YOUR GOAL:
The listing must be copied out in full and exactly; no images go with it.

INFORMATION PROVIDED section start

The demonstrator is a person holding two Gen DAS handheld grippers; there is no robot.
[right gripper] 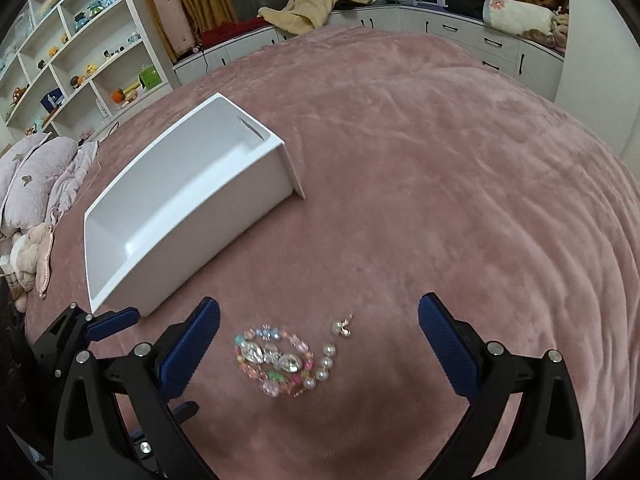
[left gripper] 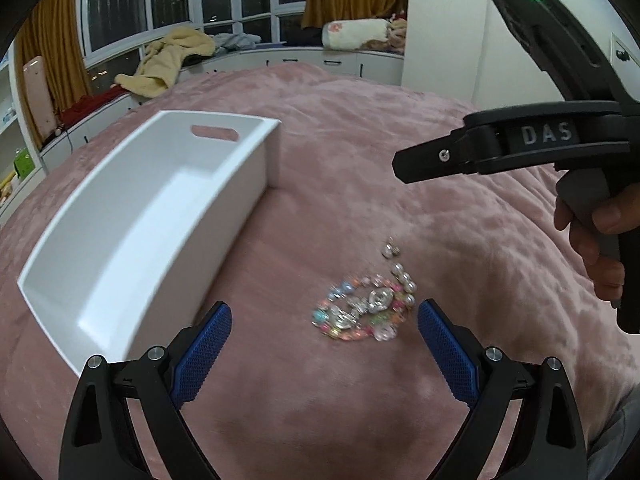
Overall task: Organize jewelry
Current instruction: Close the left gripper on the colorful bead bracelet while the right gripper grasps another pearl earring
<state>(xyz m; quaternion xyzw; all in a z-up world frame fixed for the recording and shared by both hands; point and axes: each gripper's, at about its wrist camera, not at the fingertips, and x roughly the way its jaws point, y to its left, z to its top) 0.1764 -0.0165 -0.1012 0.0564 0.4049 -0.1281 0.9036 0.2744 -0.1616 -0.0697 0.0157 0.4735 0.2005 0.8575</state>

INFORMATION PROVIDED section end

YOUR SOLUTION:
The demonstrator is a person holding two Gen DAS handheld grippers; there is no robot.
[right gripper] 
[left gripper] 
Overall task: Organize jewelry
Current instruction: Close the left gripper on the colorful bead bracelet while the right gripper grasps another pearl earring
<state>(xyz m; quaternion xyzw; all in a z-up world frame fixed for the recording and shared by both hands; point and axes: each gripper's, at about its wrist camera, not at the fingertips, and x roughly the way its jaws point, y to its left, z to its top) 0.1764 -0.0165 -0.1012 0.0564 0.4049 -0.1281 0.9036 0.2744 -0.1616 -0.0697 0.0157 0.4735 0.2005 0.8575</state>

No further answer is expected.